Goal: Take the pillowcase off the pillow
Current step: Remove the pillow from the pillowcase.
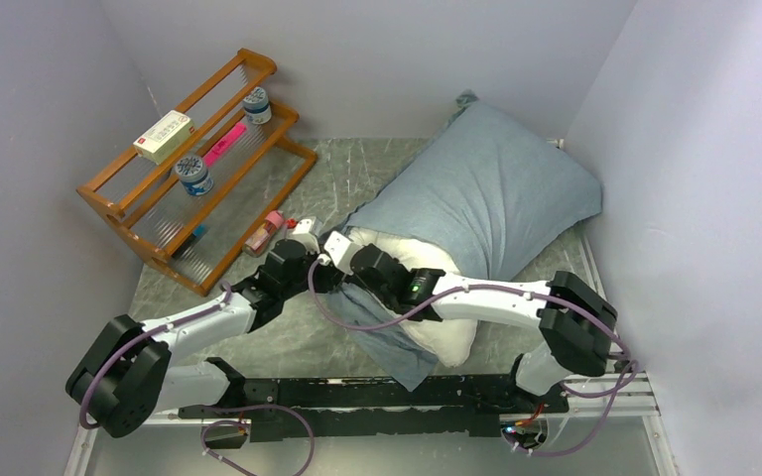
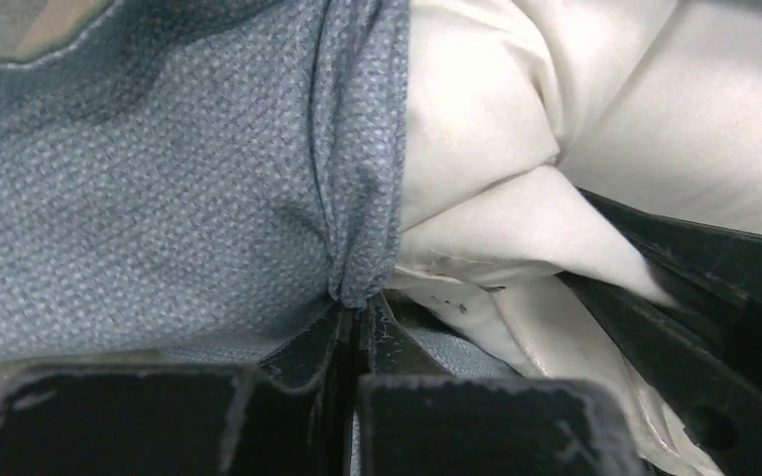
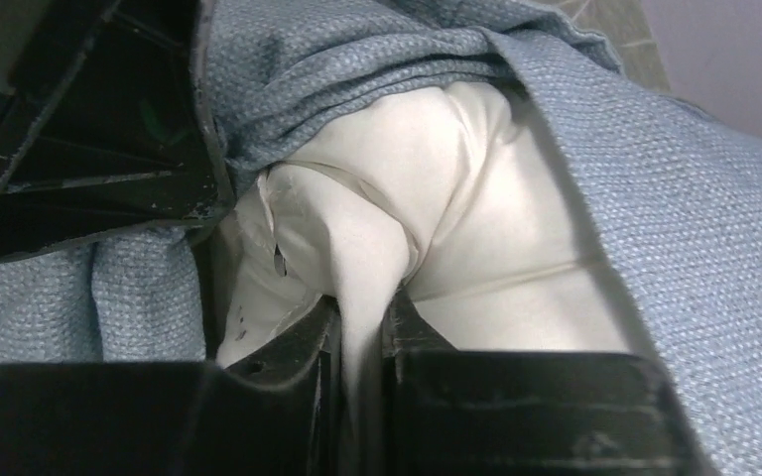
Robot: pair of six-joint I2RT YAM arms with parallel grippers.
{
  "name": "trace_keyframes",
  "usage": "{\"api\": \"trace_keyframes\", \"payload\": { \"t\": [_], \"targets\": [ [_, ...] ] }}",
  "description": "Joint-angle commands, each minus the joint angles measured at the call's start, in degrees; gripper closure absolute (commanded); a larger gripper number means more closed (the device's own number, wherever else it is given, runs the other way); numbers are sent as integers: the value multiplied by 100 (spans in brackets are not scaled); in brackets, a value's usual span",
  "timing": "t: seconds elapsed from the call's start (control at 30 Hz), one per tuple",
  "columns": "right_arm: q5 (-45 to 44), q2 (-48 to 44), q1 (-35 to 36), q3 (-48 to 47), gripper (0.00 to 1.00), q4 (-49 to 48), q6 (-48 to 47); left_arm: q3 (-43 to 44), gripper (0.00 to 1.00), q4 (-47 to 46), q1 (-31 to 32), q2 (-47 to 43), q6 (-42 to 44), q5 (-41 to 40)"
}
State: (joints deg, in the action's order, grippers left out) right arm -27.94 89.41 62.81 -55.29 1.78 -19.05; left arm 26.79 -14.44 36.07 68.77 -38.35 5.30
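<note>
Left jaws nipping pillowcase (image 2: 159, 198) hem, right jaws nipping pillow (image 3: 476, 198) fold, rest of pillow mostly covered

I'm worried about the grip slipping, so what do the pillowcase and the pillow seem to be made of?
The pillowcase: matte blue-grey woven cloth, with a visible dotted weave. The pillow: smooth white fabric shell with a slight sheen and soft folds; fibre unclear.
</note>
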Motion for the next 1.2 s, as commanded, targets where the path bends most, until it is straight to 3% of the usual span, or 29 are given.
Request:
{"api": "trace_keyframes", "payload": {
  "t": [0.0,0.5,1.0,1.17],
  "targets": [
    [-603,-469,-126,171,99,718,535,283,95,425,38,-226,110,-140],
    [-370,-2056,-125,642,100,1765,1431,920,95,1352,30,-881,353,-895],
    [315,-2517,-127,807,100,1577,2110,1416,95,2102,20,-958,256,-939],
    [512,-2537,-128,765,100,1627,2057,1279,95,1921,23,-1042,102,-872]
  ]
}}
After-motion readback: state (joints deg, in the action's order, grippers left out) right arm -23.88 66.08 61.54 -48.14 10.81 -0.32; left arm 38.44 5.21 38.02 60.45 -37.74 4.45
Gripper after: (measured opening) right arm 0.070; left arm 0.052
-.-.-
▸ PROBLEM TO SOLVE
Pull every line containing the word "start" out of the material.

▸ ANSWER FOR THE TASK
  "description": "Joint-angle commands, each minus the joint angles measured at the call's start, in degrees; gripper closure absolute (commanded); a larger gripper number means more closed (the device's own number, wherever else it is given, runs the other way); numbers are sent as integers: the value multiplied by 100 (spans in brackets are not scaled); in brackets, a value's usual span",
  "timing": "t: seconds elapsed from the call's start (control at 30 Hz), one per tuple",

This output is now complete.